### [Task goal]
For this exercise, restate word for word only the lines from the first line of the data to the line containing "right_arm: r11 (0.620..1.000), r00".

── Recorded information

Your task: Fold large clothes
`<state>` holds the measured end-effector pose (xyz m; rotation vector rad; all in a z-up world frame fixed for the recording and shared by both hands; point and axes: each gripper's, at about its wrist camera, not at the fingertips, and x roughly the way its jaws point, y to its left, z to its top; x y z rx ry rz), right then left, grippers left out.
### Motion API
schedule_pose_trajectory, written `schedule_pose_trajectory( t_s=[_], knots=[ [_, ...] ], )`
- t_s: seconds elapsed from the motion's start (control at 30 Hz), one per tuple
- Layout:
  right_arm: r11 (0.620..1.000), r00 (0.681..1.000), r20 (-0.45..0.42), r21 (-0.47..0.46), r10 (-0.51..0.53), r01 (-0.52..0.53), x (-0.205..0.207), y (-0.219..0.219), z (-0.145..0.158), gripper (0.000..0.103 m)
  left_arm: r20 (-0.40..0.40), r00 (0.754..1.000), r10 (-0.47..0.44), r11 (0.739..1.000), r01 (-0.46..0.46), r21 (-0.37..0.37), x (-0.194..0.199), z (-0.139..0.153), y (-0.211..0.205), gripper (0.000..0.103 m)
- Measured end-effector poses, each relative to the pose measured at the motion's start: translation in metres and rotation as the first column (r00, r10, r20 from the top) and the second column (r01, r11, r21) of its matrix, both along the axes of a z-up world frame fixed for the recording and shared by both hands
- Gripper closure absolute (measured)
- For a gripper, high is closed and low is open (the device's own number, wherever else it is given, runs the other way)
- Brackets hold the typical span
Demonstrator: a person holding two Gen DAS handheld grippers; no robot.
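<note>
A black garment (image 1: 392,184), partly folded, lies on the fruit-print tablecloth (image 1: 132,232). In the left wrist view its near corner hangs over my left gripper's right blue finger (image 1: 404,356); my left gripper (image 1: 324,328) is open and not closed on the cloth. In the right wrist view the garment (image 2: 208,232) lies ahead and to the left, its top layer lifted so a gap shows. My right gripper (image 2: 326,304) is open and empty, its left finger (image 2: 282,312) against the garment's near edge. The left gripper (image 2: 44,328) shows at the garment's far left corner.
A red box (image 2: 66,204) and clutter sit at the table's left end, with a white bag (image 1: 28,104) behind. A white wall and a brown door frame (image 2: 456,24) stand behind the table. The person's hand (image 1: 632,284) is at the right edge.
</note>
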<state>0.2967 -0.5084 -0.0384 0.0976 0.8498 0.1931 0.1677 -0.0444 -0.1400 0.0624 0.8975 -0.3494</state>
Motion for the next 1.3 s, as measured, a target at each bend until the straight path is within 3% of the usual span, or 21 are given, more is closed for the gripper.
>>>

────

### [Reply to the exercise]
Your task: Fold large clothes
`<state>` holds the measured end-effector pose (xyz m; rotation vector rad; all in a z-up world frame fixed for the recording and shared by both hands; point and axes: each gripper's, at about its wrist camera, not at the fingertips, and x roughly the way its jaws point, y to its left, z to its top; x y z rx ry rz), right then left, grippers left out.
### Motion API
schedule_pose_trajectory, written `schedule_pose_trajectory( t_s=[_], knots=[ [_, ...] ], )`
- t_s: seconds elapsed from the motion's start (control at 30 Hz), one per tuple
- Layout:
  right_arm: r11 (0.620..1.000), r00 (0.681..1.000), r20 (-0.45..0.42), r21 (-0.47..0.46), r10 (-0.51..0.53), r01 (-0.52..0.53), x (-0.205..0.207), y (-0.219..0.219), z (-0.145..0.158), gripper (0.000..0.103 m)

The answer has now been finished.